Like Niffenegger’s graphic novella that illustrates the ballet, Raven Girl is a series of tableaux without much explanation or motivation. The performers try to flesh out their characters, though only three are human beings: postman father, would-be boyfriend and mad doctor. The raven-maiden is an enigma, more conflicted than swan-maiden Odette. As with all recently invented myths, it’s hard to care about the outcome or to discern any moral, other than don’t undergo trans-species surgery. Though some of the visual effects are stunning, some are lost to areas of the auditorium with restricted sightlines. Another theatre might suit Raven Girl better – Sadler’s Wells, perhaps.
Alastair Marriott’s Connectome was last seen in May 2014, with Natalia Osipova in the sole female role, now taken by Lauren Cuthbertson. The title refers to a wiring diagram of the neural connections in the brain, unique to each individual. Dedicated to Marriott’s late father, Connectome is a requiem set to four pieces of music by Arvo Part. Inevitably, it has echoes of Kenneth MacMillan’s Requiem and Song of the Earth, in its farewells to life.

© Dave Morgan, courtesy the Royal Opera House. (Click image for larger version)
Es Devlin’s set of shimmering silver rods gives way to Luke Halls’s video imagery of intricate neural pathways. Initially, the female protagonist makes her way through the thicket of rods to find – or remember – two men important to her: Steven McRae and Edward Watson.
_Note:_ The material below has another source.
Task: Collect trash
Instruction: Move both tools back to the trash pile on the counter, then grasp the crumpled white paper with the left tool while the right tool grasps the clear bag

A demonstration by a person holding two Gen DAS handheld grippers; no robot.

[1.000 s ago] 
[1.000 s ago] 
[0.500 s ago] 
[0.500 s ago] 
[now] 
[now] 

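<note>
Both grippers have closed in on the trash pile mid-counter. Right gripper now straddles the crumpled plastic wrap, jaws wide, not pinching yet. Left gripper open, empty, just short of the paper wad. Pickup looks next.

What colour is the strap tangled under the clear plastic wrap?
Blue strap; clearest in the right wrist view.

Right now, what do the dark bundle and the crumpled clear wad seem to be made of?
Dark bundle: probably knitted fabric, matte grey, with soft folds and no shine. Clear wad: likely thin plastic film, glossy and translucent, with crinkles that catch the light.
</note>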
Four other men, Luca Acri, Matthew Ball, Tomas Mock and Marcelino Sambe represent other friends and angelic spirits.

© Dave Morgan, courtesy the Royal Opera House. (Click image for larger version)
With McRae, Cuthbertson recalls tender young love in a duet that becomes a pas de trois with Watson, both supporting her in lifts. The four young men, seated in the profile pose, one leg raised over the other, that occurs in Ashton’s Scènes de ballet, serve as a kind of backing group. McRae, their leader in a sequence to Part’s setting of ‘Our Father’ (sung by a boy treble), dies in their midst, sinking into the circle they form.
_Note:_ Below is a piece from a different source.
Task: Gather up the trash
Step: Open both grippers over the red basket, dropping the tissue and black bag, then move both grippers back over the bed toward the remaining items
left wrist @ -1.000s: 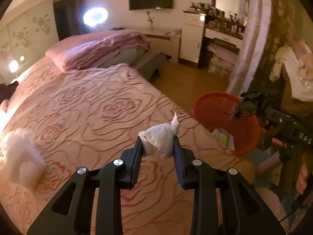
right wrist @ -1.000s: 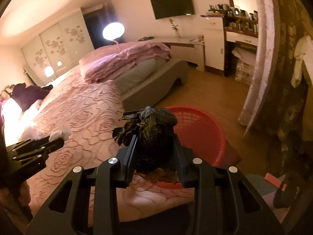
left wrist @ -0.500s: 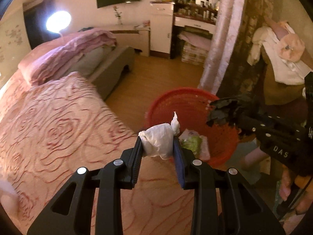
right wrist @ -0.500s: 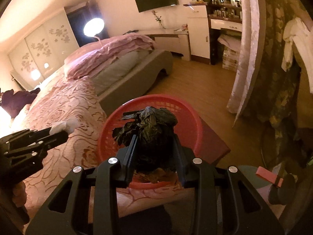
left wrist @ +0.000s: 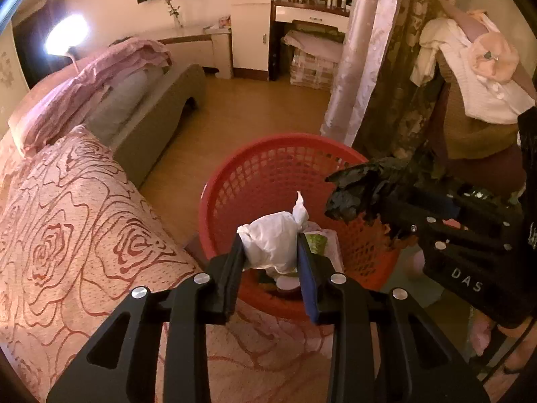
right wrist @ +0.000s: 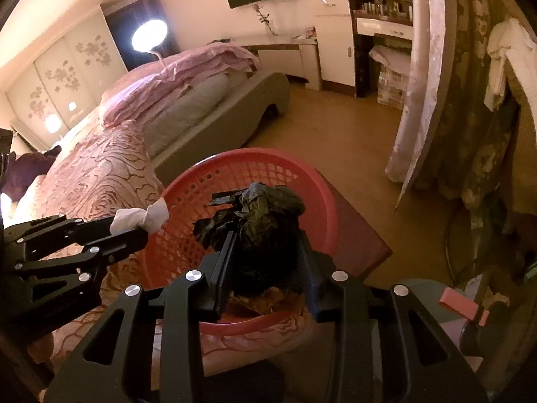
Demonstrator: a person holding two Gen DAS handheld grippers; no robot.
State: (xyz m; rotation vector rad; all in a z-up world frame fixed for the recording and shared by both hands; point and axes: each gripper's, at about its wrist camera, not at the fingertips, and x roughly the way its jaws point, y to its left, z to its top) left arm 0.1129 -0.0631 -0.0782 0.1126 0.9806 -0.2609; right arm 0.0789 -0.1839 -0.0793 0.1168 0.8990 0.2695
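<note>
My left gripper (left wrist: pixel 270 252) is shut on a knotted white plastic bag (left wrist: pixel 273 238) and holds it above the near rim of a red mesh basket (left wrist: pixel 268 171). In the right wrist view my right gripper (right wrist: pixel 266 255) is shut on a crumpled black plastic bag (right wrist: pixel 258 215), also above the red basket (right wrist: pixel 265 171). The black bag (left wrist: pixel 362 188) hangs over the basket's right rim in the left wrist view. The white bag (right wrist: pixel 141 218) pokes over the left rim in the right wrist view. Packaging scraps (left wrist: pixel 317 240) lie in the basket's bottom.
A bed with a rose-patterned pink cover (left wrist: pixel 67 235) lies left of the basket, folded pink bedding (left wrist: pixel 94 80) behind it. Bare wooden floor (left wrist: pixel 255 114) runs to a white cabinet and shelves. A curtain (left wrist: pixel 362 50) and hung clothes (left wrist: pixel 470 67) stand at the right.
Both grippers swung from over the bed to above the red basket and sank toward it. The left one travelled farther, to the right. Each still grips its bag.
</note>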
Watson offers consolation in a hyper-supple pas de deux to yearning strings. Cuthbertson wraps herself around him acrobatically but he too departs and leaves her alone. There’s a death-defying finale, however, in which the two leading men return to leap and dart with Cuthbertson and the others. The projected network of connecting white lines turns technicolour as it completes the leading character’s connectome. It vanishes when she’s alone once more, extinguished in a backbend in darkness.

© Dave Morgan, courtesy the Royal Opera House. (Click image for larger version)
Although Cuthbertson doesn’t have Osipova’s athleticism, she brings a nuanced musicality to the phrasing of Marriott’s choreography. He is adept at the linking steps that McGregor ignores in his non-narrative creations for the Royal Ballet, though the pas de deux with Watson looks much like one of his. Marriott’s inventions for the group of young men show off their agility admirably. In the end, though, Connectome is memorable mainly for its striking designs.